Saved data entries -
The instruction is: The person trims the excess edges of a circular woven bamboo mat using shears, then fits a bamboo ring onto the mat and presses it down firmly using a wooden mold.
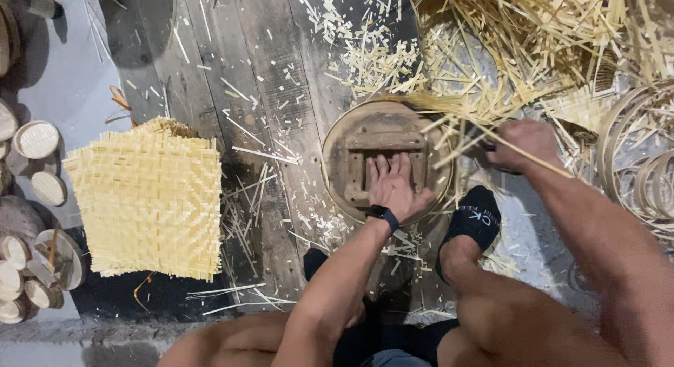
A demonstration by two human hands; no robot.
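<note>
Bamboo offcuts litter the planks around a round wooden mould; left hand lies flat, open, upon it, right hand grips a bamboo strip beside woven mats

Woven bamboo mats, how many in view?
1 stack of square mats, on the floor left of the left hand. Mats in the pile can't be counted; more may lie under the loose strips at top right.

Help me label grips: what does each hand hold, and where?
Left hand lies flat on the round wooden form, gripping nothing. Right hand seems closed around a tool, hidden by bamboo strips.
</note>
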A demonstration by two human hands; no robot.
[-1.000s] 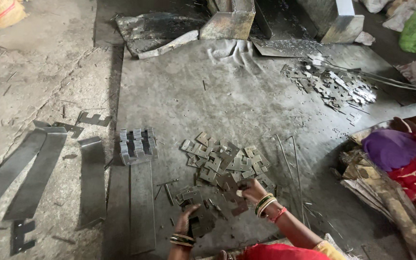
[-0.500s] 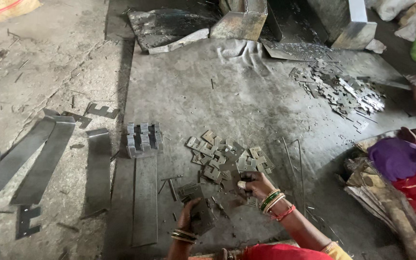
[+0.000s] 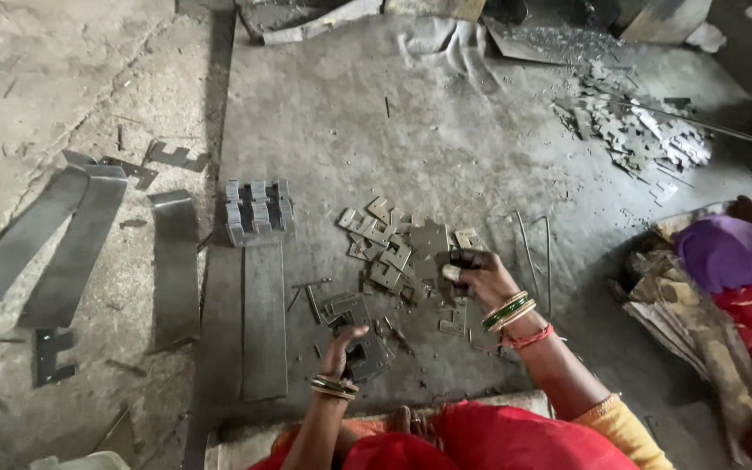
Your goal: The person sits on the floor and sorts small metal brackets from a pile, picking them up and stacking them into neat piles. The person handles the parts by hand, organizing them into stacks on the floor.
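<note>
Under left hand (image 3: 341,348): metal plate (image 3: 365,355), touching fingers.

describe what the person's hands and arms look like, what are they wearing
Both forearms are bare. The left hand has a few gold and dark bangles at the wrist. The right hand wears gold and green bangles plus a red one; a yellow sleeve edge shows near that elbow.

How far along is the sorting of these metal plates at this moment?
Done: a neat stack of plates stands at the mat's left edge. In hand: the right hand grips a plate from the loose pile; the left hand rests on another plate. Left: most of that pile, unsorted.
</note>
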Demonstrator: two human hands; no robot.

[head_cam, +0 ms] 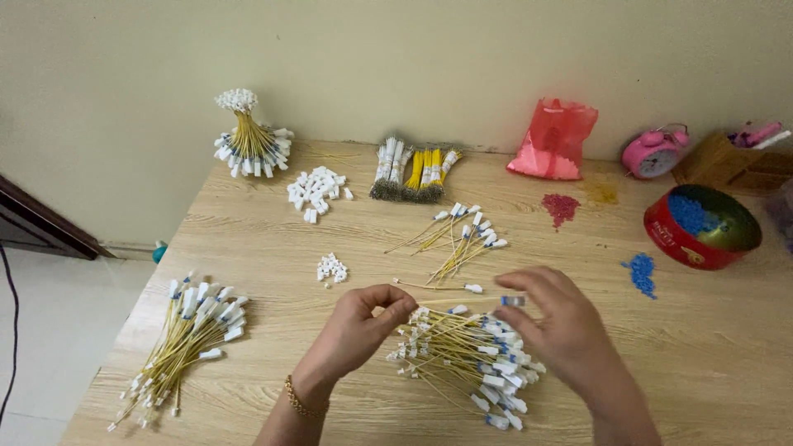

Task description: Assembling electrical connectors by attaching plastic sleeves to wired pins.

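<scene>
My left hand (357, 329) pinches one end of a thin yellow wire (450, 300) between thumb and fingers. My right hand (562, 326) holds the wire's other end, where a small blue-and-white connector (512, 301) sits at my fingertips. The wire is stretched level between both hands. Right under them lies a pile of yellow wires with white and blue connectors (475, 367). A single wire with a white end (438, 287) lies just beyond my hands.
A wooden table (289, 396) carries another wire pile (186, 339) at left, loose white connectors (315, 192), a small white cluster (331, 268), an upright wire bundle (248, 140), tied bundles (413, 173), a red tin of blue beads (702, 227), a red bag (553, 140), a pink clock (654, 151).
</scene>
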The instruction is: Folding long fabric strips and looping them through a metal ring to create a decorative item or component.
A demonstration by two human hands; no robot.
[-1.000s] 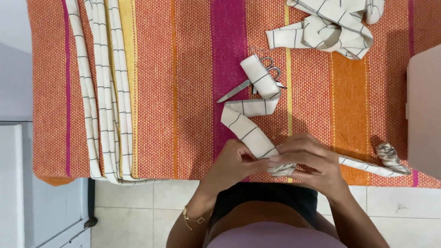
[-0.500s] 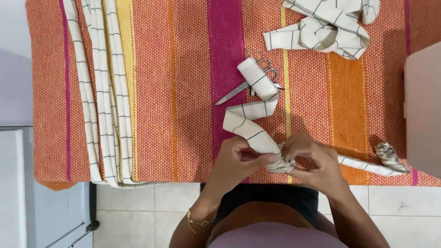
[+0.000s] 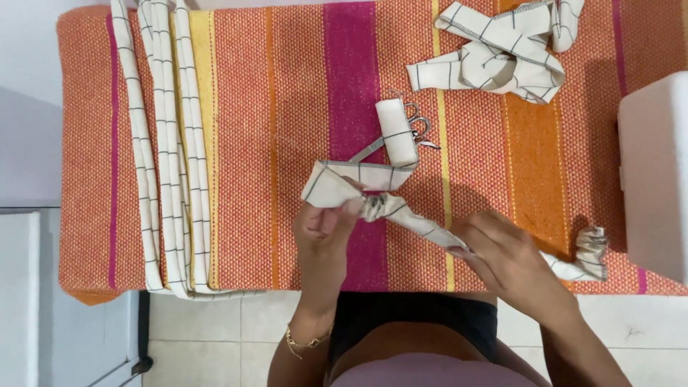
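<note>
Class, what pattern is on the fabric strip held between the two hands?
Cream fabric strip with a thin dark grid check; the head view shows it best.

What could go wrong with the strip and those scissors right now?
The scissors lie partly under the checked fabric strip that both hands pull on; tugging might drag them. The left hand pinches a bunched spot while the right hand tensions the strip, so the gather could slip.

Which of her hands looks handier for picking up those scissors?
Probably the left hand: it pinches the checked fabric strip just below the scissors, while the right hand holds the strip farther off.
</note>
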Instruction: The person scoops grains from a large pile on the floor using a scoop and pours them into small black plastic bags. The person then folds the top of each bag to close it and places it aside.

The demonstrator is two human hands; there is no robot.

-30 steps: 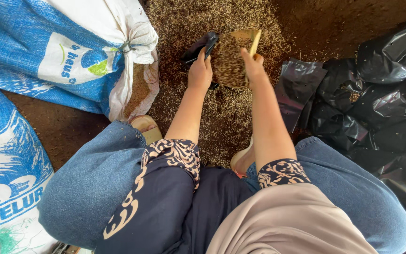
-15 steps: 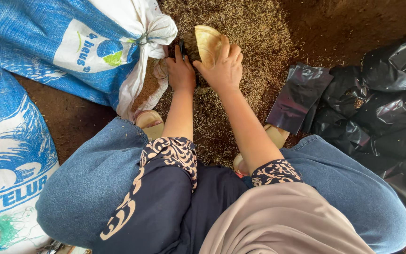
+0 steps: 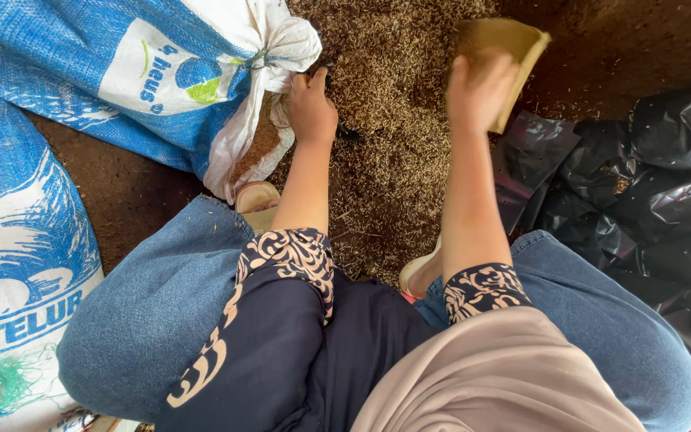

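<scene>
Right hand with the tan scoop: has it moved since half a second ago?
Yes. The right hand and tan scoop have swung right, away from the blue sack, toward the black plastic bags.

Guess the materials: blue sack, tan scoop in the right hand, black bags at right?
Blue sack: woven plastic, going by the fine weave and printed face. Tan scoop in the right hand: looks like thin matte plastic or stiff card; motion blur leaves it open. Black bags: thin glossy plastic film, crinkled with bright highlights.
</scene>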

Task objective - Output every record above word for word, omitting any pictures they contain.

Answer to the problem -
The instruction is: The person trims the excess edges of a circular woven bamboo mat using shears, then fits a bamboo ring onto the mat and presses it down firmly using a wooden mold.
A demonstration by two human hands; no robot.
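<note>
Bamboo offcuts litter the planks around a round wooden mould; left hand lies flat, open, upon it, right hand grips a bamboo strip beside woven mats

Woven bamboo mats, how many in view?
1 stack of square mats, on the floor left of the left hand. Mats in the pile can't be counted; more may lie under the loose strips at top right.

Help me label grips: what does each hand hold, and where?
Left hand lies flat on the round wooden form, gripping nothing. Right hand seems closed around a tool, hidden by bamboo strips.
</note>
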A demonstration by two human hands; no robot.
[-1.000s] 
[-0.500s] 
[+0.000s] 
Your goal: The person sits on the floor and sorts small metal brackets from a pile, picking them up and stacking them into neat piles. The person handles the parts by hand, organizing them into stacks on the floor.
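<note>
Under left hand (image 3: 341,348): metal plate (image 3: 365,355), touching fingers.

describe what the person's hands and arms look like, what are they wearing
Both forearms are bare. The left hand has a few gold and dark bangles at the wrist. The right hand wears gold and green bangles plus a red one; a yellow sleeve edge shows near that elbow.

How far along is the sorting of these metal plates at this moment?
Done: a neat stack of plates stands at the mat's left edge. In hand: the right hand grips a plate from the loose pile; the left hand rests on another plate. Left: most of that pile, unsorted.
</note>
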Demonstrator: two human hands; no robot.

[head_cam, +0 ms] 

Task description: Assembling electrical connectors by attaching plastic sleeves to wired pins.

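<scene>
My left hand (357, 329) pinches one end of a thin yellow wire (450, 300) between thumb and fingers. My right hand (562, 326) holds the wire's other end, where a small blue-and-white connector (512, 301) sits at my fingertips. The wire is stretched level between both hands. Right under them lies a pile of yellow wires with white and blue connectors (475, 367). A single wire with a white end (438, 287) lies just beyond my hands.
A wooden table (289, 396) carries another wire pile (186, 339) at left, loose white connectors (315, 192), a small white cluster (331, 268), an upright wire bundle (248, 140), tied bundles (413, 173), a red tin of blue beads (702, 227), a red bag (553, 140), a pink clock (654, 151).
</scene>
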The instruction is: Folding long fabric strips and looping them through a metal ring to create a decorative item or component.
A demonstration by two human hands; no robot.
[-1.000s] 
[-0.500s] 
[+0.000s] 
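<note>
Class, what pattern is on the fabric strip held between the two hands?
Cream fabric strip with a thin dark grid check; the head view shows it best.

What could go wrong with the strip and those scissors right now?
The scissors lie partly under the checked fabric strip that both hands pull on; tugging might drag them. The left hand pinches a bunched spot while the right hand tensions the strip, so the gather could slip.

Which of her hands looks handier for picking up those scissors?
Probably the left hand: it pinches the checked fabric strip just below the scissors, while the right hand holds the strip farther off.
</note>
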Instruction: The person scoops grains from a large pile on the floor using a scoop and pours them into small black plastic bags. The person then folds the top of each bag to close it and places it aside.

The demonstrator is two human hands; there is no robot.

-30 steps: 
-15 steps: 
+0 steps: 

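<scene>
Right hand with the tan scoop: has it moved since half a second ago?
Yes. The right hand and tan scoop have swung right, away from the blue sack, toward the black plastic bags.

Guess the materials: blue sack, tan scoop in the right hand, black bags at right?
Blue sack: woven plastic, going by the fine weave and printed face. Tan scoop in the right hand: looks like thin matte plastic or stiff card; motion blur leaves it open. Black bags: thin glossy plastic film, crinkled with bright highlights.
</scene>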

Thus the exercise is complete.